#T01 Geneticists usually study differences between people

How DNA is organised in your cells. Image by: Eukaryote_DNA.svg

Vivre la différence!

I remember my professor saying that the science of genetics would not exist if all humans had the same genetic information.

These days, we measure genetic information in terms of the pairs of bases that make up the double stranded DNA molecules.

What is DNA and why does it matter?

DNA is a chemical found within chromosomes, in each of our cells.

There is an identical copy of the DNA in each cell.  It was brought together when your father’s sperm fertilised your mother’s egg.

There are 3 billion pairs of DNA bases in each of your reproductive cells, organised into 23 chromosomes.

There are twice as many pairs of DNA bases in the other cells of your body. This because you receive DNA from you father (through his sperm) and your mother (in her egg).

These cells have 46 chromosomes, made up of 23 pairs.

Most of the DNA bases are the same in everyone. This should not surprise us.

DNA helps the cells to produce the proteins needed to keep us alive.

Our bodies work in much the same way, so we would expect the DNA bases involved in keeping us alive to be the same, too.

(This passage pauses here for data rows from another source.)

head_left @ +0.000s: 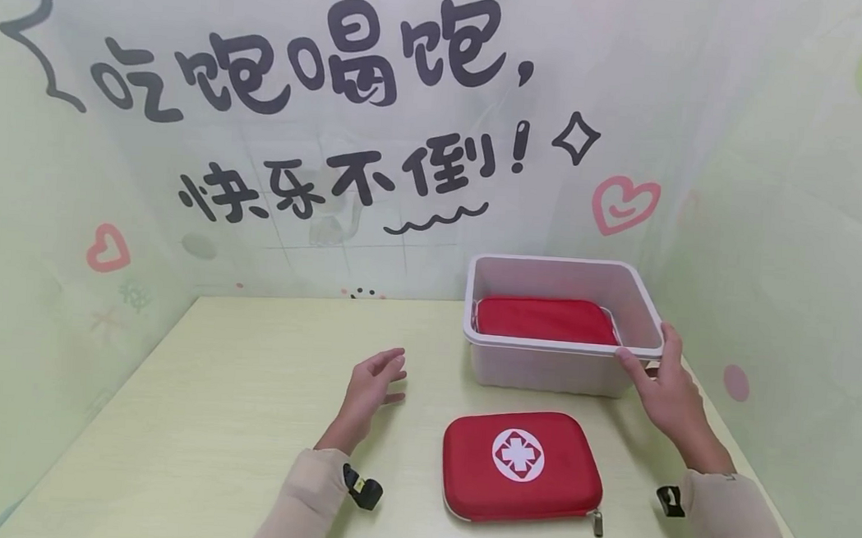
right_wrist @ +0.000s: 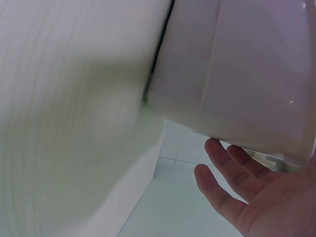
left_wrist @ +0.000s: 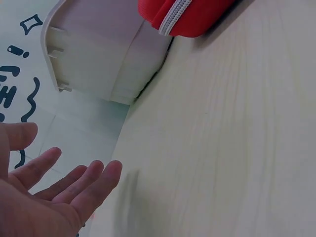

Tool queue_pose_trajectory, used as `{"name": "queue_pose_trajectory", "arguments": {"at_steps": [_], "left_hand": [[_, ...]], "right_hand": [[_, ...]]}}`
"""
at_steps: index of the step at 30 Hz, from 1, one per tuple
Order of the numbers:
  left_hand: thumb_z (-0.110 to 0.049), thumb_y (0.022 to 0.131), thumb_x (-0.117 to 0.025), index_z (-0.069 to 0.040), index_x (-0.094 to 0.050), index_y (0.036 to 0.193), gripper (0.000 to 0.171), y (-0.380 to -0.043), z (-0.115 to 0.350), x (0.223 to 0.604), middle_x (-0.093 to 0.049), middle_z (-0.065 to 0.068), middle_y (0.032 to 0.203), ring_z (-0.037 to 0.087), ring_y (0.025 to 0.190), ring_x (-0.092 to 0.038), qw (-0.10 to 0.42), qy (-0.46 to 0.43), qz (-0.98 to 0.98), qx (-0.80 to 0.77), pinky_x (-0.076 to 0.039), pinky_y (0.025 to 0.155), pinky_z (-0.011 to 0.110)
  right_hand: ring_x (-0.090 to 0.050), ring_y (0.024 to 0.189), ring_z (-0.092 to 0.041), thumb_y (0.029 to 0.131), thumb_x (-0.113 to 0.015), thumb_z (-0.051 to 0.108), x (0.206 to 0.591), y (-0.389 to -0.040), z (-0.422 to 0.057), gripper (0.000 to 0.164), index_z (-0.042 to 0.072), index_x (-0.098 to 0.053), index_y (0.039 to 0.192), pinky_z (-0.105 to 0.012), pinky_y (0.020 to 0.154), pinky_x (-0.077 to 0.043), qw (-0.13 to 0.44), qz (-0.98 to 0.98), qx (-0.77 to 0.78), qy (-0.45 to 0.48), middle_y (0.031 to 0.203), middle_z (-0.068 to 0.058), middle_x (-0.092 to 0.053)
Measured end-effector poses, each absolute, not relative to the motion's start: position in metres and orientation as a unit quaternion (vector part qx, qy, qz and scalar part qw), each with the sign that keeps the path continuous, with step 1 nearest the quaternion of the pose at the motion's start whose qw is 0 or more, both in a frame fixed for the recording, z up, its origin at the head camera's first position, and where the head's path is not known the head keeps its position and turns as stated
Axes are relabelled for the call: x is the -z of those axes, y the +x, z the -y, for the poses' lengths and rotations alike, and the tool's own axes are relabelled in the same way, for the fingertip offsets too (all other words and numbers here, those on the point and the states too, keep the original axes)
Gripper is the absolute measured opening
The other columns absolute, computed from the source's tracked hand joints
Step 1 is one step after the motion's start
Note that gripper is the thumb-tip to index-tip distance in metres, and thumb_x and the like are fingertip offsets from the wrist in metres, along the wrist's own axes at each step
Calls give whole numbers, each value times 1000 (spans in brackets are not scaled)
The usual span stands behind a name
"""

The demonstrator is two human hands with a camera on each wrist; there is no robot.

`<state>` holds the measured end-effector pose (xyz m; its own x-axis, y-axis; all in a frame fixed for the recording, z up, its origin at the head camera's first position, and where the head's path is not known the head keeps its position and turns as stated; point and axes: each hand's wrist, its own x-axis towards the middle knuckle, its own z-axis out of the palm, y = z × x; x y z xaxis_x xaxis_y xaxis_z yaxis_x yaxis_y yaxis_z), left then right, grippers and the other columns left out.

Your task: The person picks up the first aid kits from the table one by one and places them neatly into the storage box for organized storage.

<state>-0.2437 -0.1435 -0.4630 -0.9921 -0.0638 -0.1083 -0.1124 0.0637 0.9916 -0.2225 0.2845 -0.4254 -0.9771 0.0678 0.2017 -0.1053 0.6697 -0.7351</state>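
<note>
A white plastic storage bin (head_left: 551, 367) stands at the back right of the table, with a red pouch (head_left: 546, 319) inside it. My right hand (head_left: 671, 391) grips the bin's front right corner, the thumb on the front rim and the fingers along the right side. In the right wrist view, fingertips (right_wrist: 213, 145) meet the bin wall (right_wrist: 237, 74). Nearer to me lies a red first-aid case (head_left: 522, 468), zipped, with a white cross emblem on top. To the left of both, my left hand (head_left: 367, 393) is held over the table, fingers relaxed, holding nothing.
The pale wooden table (head_left: 230, 405) meets a printed back wall (head_left: 319, 155) with dark lettering. A side wall (head_left: 793, 283) runs close along the bin's right. The case's zipper pull (head_left: 597, 524) hangs at its front right corner.
</note>
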Motion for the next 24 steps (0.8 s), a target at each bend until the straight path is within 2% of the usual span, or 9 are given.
{"name": "queue_pose_trajectory", "arguments": {"at_steps": [7,24], "left_hand": [[-30,101,-59,-2,-56,138,47,-241,136,469,-53,20,141,37,122,-58,37,-45,-730,-681,-59,81,41],[-34,99,-62,2,-55,138,54,-230,113,476,-58,21,134,36,122,-58,167,35,-739,-652,-61,73,43]], "right_hand": [[-54,109,-47,101,-49,49,426,-223,-285,87,13,5,158,-46,73,-47,114,908,-402,12,133,-32,-46],[-53,110,-46,101,-49,51,426,-222,-285,87,15,6,158,-45,73,-46,107,908,-405,9,134,-31,-44]]}}
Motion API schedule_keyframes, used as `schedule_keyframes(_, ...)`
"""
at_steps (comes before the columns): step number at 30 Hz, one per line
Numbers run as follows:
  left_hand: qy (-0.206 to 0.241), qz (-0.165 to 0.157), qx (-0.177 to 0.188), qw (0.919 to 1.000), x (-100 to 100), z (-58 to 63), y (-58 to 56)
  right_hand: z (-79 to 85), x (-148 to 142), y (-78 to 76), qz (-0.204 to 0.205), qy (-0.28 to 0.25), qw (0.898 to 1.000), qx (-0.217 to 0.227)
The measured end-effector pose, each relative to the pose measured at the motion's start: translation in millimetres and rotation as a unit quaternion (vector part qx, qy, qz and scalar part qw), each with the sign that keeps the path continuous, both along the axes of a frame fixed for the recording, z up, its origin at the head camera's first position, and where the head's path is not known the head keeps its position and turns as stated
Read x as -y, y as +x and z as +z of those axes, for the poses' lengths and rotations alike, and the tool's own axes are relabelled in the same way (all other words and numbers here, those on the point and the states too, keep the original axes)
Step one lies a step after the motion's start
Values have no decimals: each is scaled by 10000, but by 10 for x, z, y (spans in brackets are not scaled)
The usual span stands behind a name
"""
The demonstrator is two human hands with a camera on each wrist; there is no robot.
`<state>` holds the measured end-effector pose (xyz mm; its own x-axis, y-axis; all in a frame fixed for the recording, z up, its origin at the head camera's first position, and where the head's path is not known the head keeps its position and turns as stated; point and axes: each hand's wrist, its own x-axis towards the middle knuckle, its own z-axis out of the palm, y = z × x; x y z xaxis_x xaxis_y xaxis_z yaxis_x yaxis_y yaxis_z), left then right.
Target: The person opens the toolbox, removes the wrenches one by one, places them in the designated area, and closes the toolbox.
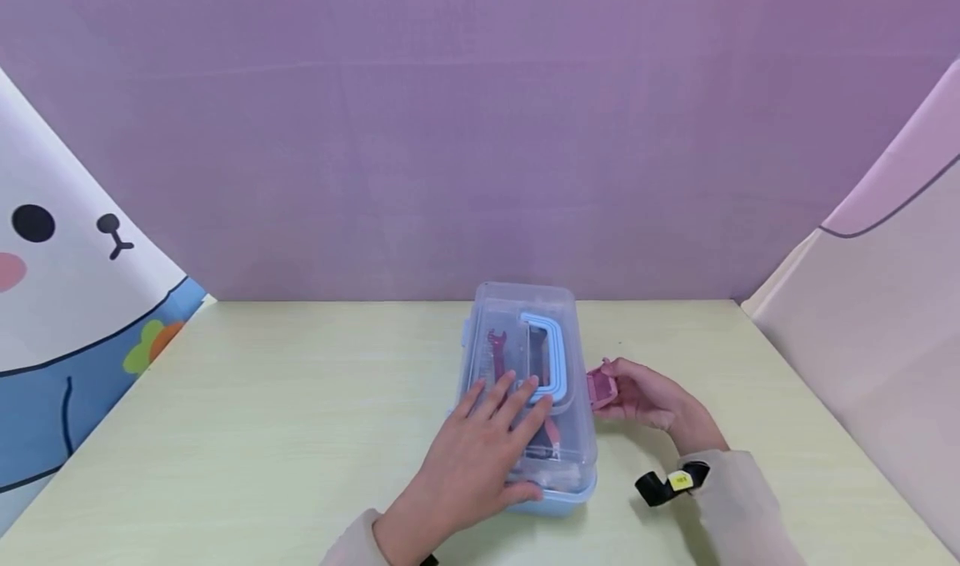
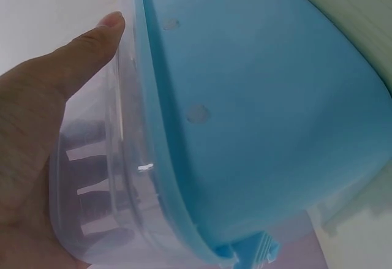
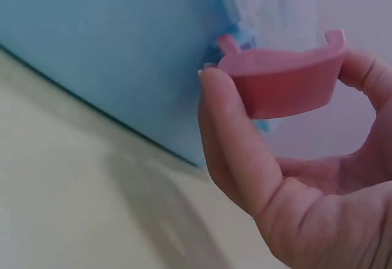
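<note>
A toolbox point(image 1: 558, 491) with a light-blue base and a clear lid stands on the table, with its blue carry handle point(image 1: 557, 358) lying flat on top. Across the near part of the lid rests my left hand point(image 1: 476, 466), fingers spread. In the left wrist view its thumb point(image 2: 92, 48) lies along the lid's edge. At the box's right side my right hand point(image 1: 645, 395) pinches a pink plastic latch point(image 3: 288, 85) between thumb and fingers. The latch sticks out from the box wall; how it joins the box is partly hidden.
Through the lid show a dark pink toy wrench point(image 1: 498, 351) and other small pieces, partly covered by my left hand. The pale wooden table point(image 1: 300, 399) meets a purple backdrop point(image 1: 450, 132) behind, with printed cloth panels at both sides.
</note>
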<state>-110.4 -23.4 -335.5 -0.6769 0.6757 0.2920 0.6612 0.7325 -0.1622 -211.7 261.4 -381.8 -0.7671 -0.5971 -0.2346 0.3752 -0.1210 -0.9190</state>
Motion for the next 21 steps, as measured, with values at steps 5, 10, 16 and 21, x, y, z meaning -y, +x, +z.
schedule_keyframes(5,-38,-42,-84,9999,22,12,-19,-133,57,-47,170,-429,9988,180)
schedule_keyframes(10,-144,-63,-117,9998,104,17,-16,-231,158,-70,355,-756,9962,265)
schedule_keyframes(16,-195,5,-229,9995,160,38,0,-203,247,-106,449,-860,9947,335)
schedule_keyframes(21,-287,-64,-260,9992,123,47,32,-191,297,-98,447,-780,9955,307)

Geneticists can only study the 3 million DNA base pairs that differ between us. This is only 0.001% of the total number of base pairs.

Between and within

When geneticists say that a characteristic like height is about 75% genetic and 25% environmental, they are talking about differences in height between individuals in a population.

(In this case, a sample of adult females from Finland.)

They are NOT talking about the relative importance of genes and the environment in the development of your individual height.

The emerging science of epigenetics now allows scientists to study changes in how our cells use our DNA across our lifetimes.

They still study differences, but this time they are changes that occur within us as we grow and develop.

Studies like this are important, but they are relatively new.

So, our first tool for clear thinking is that:

#T01 ‘geneticists usually study differences between people and not within them.’ 

We always need to check exactly what geneticists are talking about, when they present their evidence and we must not confuse ‘between’ and ‘within’.